◆ Data records
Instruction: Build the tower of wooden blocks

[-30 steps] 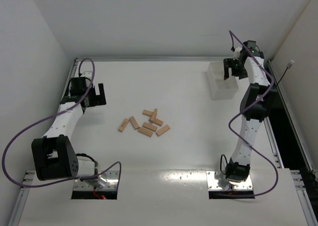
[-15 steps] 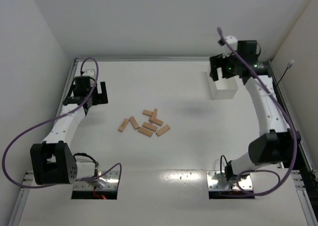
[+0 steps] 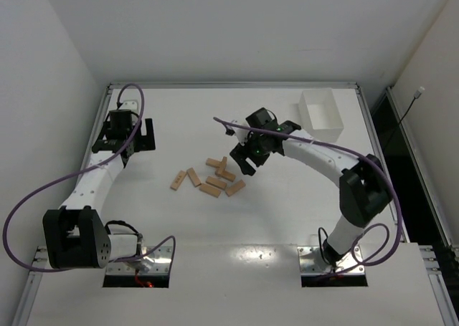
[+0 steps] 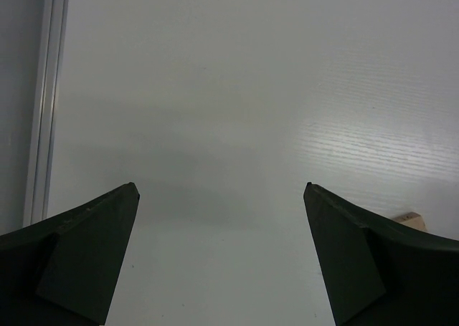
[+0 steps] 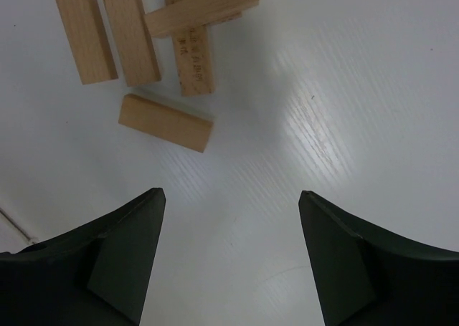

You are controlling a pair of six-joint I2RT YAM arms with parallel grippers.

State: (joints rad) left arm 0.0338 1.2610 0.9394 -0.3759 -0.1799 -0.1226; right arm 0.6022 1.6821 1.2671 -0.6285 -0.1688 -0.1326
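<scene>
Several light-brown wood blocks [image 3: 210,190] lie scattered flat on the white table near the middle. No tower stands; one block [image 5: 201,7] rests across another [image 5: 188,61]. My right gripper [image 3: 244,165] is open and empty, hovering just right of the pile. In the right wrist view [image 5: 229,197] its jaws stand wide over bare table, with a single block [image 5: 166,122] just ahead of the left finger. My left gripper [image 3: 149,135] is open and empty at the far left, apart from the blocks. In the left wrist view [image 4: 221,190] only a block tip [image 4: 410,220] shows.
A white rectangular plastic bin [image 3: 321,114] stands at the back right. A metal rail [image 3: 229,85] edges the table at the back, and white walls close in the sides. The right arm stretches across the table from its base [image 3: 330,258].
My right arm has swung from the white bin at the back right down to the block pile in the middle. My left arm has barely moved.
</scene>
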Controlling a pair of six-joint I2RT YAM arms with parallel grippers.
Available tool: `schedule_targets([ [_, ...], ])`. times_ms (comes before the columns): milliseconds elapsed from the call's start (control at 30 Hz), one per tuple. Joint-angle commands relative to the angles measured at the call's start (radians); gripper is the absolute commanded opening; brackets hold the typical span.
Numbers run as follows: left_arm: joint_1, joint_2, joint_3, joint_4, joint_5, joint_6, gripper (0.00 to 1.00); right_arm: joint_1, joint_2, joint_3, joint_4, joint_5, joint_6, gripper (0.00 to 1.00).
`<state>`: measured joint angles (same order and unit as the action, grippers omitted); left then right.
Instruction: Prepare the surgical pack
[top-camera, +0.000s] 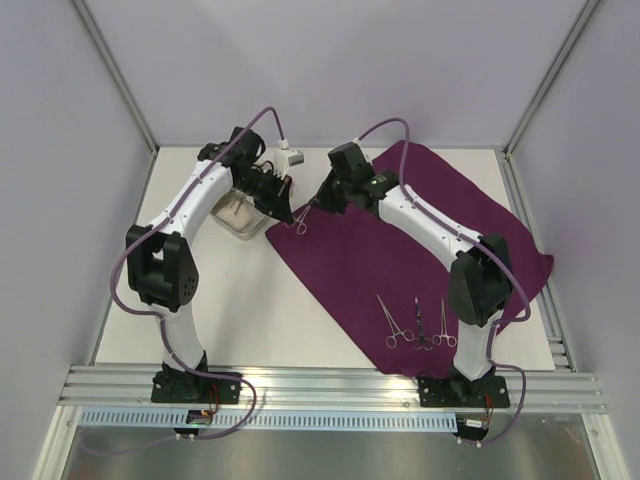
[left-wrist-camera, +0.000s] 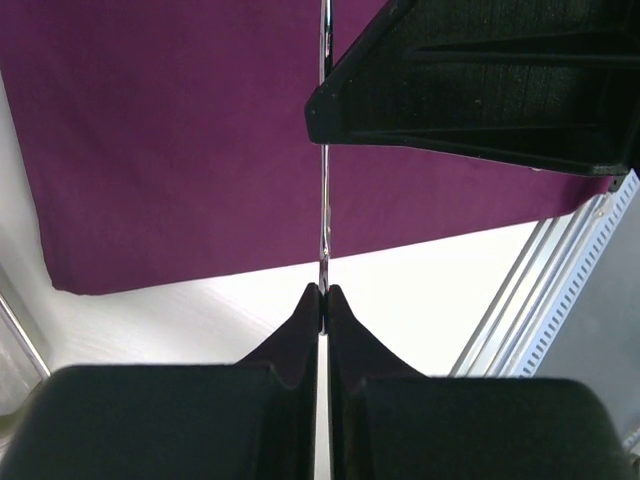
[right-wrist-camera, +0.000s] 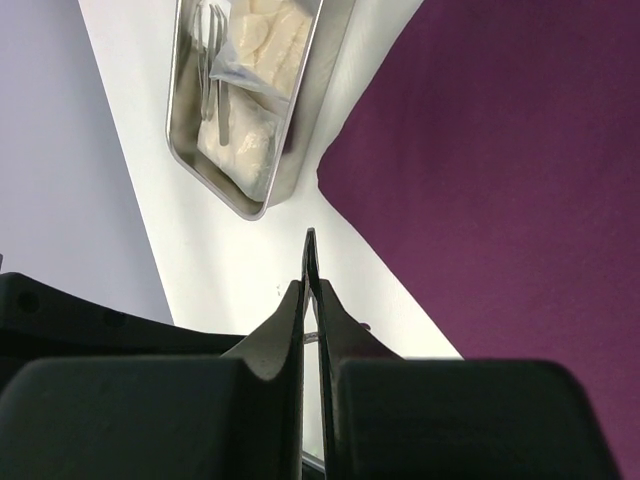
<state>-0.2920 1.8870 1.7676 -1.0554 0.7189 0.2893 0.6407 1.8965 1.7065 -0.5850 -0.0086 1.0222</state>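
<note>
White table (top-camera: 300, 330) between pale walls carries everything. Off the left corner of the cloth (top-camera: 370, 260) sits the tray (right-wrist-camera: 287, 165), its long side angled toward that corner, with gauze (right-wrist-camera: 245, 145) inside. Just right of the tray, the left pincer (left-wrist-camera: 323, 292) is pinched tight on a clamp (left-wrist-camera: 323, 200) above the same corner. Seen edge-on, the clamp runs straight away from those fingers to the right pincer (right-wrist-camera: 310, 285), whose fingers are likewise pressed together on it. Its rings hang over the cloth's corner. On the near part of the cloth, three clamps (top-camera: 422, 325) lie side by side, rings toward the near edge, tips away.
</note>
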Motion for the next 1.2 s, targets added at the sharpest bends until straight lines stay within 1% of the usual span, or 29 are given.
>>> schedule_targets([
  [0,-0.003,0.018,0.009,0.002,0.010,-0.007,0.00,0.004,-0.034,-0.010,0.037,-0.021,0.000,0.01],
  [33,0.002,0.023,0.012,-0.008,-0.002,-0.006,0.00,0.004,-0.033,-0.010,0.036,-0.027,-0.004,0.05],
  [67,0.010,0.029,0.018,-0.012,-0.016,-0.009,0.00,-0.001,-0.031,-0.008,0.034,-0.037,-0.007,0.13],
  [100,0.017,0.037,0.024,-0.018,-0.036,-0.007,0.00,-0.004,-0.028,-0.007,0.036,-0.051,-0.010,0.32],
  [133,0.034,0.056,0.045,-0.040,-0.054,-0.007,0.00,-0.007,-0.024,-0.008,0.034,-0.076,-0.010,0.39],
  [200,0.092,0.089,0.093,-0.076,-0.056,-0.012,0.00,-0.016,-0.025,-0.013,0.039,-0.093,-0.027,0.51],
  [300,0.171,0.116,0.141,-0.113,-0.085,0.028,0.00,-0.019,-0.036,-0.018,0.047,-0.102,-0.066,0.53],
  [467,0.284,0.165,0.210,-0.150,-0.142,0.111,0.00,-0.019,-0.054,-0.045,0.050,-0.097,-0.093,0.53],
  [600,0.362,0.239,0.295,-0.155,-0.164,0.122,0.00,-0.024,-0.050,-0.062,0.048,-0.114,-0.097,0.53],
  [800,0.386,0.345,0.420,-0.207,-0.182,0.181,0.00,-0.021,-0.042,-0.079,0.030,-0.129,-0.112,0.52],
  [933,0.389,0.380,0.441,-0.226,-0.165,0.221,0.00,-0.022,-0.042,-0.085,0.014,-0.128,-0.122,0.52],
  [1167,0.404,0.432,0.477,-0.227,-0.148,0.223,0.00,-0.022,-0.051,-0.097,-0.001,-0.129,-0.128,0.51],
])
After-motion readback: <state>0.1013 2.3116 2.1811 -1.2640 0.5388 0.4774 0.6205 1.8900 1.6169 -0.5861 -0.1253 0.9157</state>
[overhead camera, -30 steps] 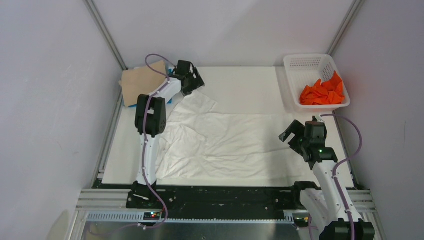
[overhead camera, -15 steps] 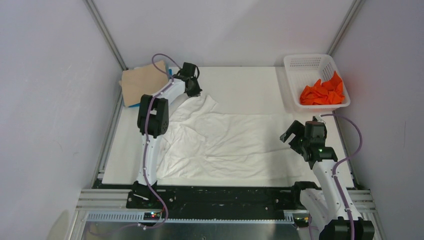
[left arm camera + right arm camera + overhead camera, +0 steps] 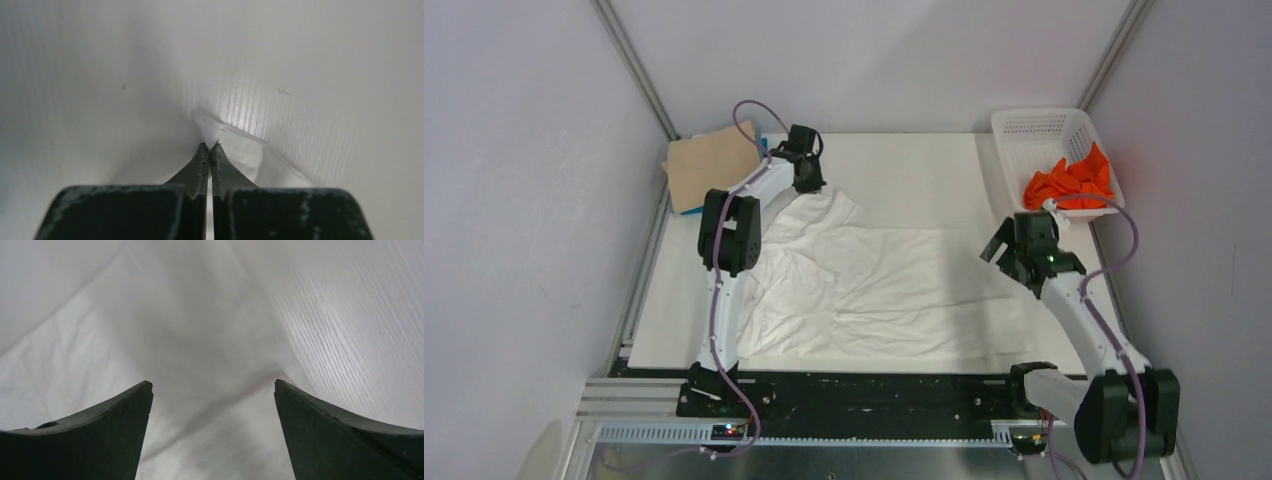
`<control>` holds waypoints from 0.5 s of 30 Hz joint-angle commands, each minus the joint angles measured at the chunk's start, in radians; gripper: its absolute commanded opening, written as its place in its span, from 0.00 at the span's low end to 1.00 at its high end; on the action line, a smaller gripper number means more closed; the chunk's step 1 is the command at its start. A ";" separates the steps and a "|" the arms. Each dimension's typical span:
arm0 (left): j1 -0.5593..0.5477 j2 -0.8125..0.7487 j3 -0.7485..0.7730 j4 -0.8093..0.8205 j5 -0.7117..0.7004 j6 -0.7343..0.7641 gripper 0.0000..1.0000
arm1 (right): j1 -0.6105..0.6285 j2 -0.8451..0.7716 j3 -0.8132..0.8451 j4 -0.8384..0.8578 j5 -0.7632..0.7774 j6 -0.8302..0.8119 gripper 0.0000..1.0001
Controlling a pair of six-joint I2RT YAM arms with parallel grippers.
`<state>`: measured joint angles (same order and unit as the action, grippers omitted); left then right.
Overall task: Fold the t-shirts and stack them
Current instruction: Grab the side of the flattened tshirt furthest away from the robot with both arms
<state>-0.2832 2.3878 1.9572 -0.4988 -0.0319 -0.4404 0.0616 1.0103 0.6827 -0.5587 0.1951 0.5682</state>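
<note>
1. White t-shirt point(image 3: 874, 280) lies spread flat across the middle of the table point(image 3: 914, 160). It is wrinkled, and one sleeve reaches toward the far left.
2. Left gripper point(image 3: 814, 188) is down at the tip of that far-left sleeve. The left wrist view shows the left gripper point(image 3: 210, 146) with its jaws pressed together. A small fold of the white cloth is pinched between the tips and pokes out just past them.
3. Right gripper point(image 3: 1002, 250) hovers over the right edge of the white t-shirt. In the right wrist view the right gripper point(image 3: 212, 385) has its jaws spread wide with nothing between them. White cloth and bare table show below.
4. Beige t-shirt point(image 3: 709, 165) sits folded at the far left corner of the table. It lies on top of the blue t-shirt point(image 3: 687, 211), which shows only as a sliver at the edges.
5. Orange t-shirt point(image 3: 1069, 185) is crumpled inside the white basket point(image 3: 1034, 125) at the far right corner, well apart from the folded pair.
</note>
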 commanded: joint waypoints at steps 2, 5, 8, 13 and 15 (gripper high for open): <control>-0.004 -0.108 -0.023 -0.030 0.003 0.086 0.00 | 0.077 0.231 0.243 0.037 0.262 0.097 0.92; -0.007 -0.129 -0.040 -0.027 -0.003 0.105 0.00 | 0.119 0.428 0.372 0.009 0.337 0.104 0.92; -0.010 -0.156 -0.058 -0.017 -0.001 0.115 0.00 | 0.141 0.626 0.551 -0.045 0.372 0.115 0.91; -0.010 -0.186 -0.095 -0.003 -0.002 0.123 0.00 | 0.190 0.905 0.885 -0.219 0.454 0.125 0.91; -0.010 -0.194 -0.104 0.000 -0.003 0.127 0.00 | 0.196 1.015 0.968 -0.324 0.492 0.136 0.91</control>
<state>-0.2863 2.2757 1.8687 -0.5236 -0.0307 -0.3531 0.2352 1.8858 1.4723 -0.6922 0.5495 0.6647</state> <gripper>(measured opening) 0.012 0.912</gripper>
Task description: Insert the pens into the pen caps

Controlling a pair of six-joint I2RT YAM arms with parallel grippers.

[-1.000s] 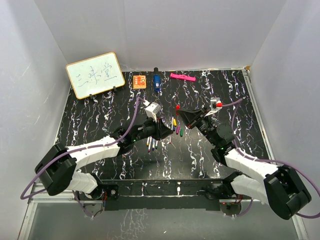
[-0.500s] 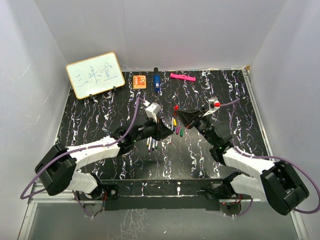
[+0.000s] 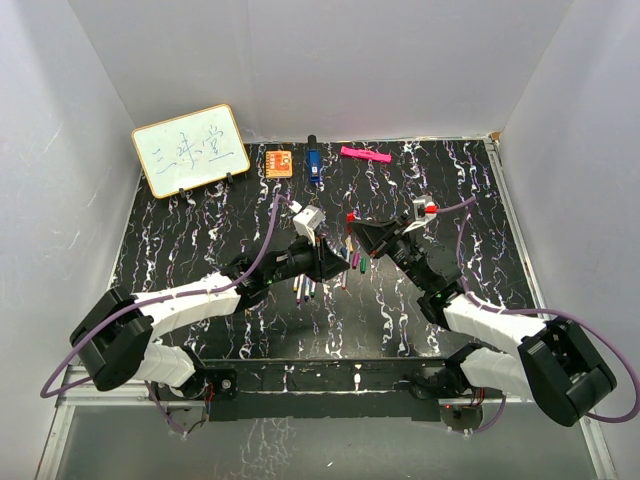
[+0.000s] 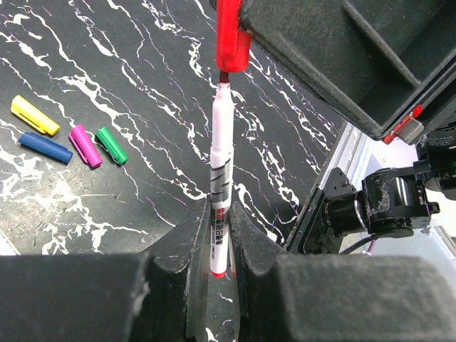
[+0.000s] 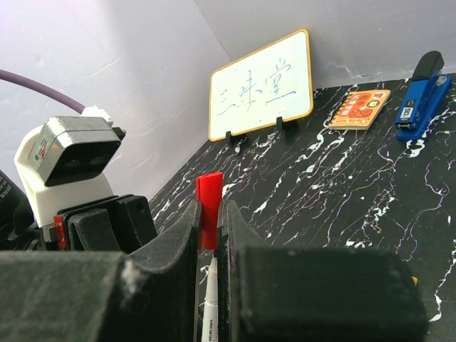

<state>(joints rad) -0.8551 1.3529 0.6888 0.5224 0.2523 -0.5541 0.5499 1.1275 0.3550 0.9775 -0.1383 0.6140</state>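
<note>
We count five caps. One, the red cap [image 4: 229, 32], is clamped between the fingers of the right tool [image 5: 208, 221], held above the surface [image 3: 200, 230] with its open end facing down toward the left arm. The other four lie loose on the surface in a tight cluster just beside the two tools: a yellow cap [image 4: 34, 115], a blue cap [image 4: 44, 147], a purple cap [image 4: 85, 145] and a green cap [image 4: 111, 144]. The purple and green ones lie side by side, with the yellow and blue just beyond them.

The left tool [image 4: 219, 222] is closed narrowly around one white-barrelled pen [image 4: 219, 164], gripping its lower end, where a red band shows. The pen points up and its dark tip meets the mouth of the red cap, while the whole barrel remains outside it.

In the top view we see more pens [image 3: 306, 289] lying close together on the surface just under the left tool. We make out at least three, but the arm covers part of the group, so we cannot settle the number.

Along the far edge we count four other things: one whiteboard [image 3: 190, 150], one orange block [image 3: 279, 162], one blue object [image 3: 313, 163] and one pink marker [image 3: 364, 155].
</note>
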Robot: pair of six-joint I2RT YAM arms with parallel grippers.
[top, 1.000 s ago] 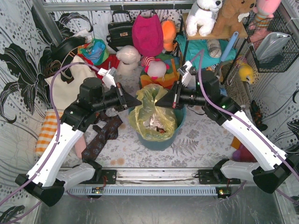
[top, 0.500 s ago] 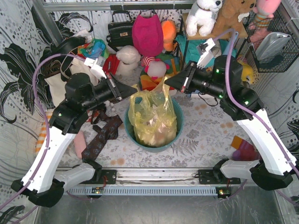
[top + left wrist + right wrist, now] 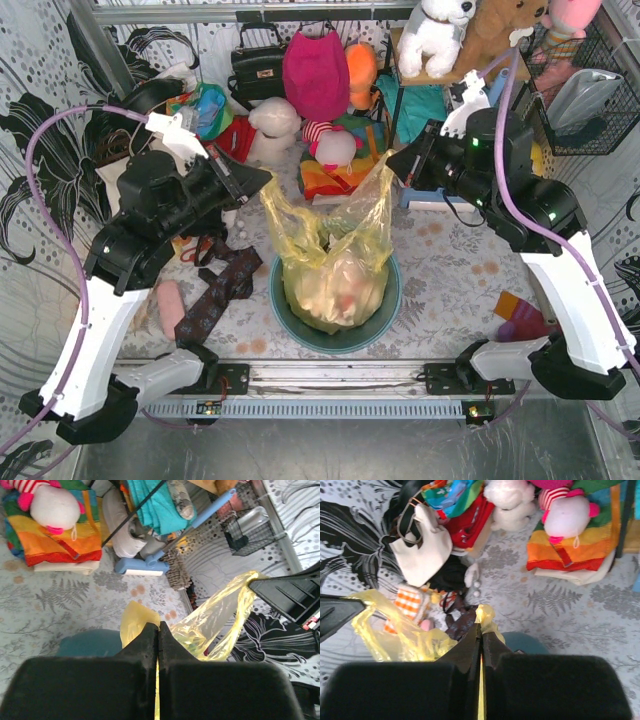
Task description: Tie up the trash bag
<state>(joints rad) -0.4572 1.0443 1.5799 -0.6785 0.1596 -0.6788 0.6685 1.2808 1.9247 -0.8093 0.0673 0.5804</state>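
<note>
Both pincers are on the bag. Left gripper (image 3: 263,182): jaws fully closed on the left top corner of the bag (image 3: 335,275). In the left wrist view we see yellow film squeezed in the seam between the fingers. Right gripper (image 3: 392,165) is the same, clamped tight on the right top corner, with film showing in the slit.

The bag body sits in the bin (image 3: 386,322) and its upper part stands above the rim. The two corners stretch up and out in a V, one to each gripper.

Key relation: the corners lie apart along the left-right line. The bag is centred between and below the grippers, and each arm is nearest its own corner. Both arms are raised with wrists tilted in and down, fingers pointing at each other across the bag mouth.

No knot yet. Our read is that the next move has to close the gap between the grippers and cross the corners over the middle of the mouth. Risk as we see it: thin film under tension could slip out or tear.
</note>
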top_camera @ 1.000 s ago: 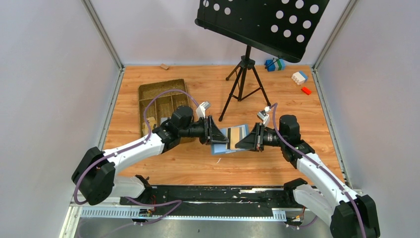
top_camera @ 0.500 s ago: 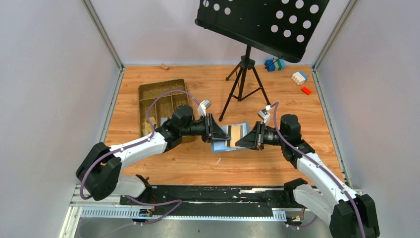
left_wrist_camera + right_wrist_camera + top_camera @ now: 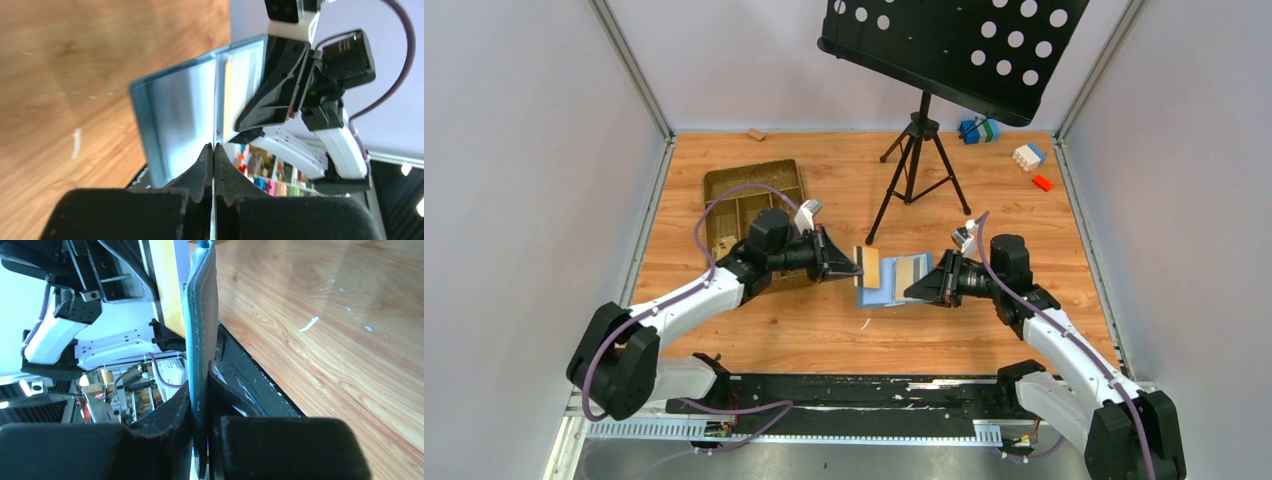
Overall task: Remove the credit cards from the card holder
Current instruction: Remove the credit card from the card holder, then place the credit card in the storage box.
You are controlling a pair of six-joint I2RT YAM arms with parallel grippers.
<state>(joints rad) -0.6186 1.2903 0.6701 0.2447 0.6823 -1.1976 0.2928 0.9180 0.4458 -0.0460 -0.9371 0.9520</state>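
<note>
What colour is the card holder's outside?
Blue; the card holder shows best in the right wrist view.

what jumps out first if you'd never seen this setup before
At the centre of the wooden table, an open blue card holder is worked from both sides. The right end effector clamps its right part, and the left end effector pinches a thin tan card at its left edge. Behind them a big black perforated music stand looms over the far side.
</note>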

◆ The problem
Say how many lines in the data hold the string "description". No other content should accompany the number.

◆ Expected answer
2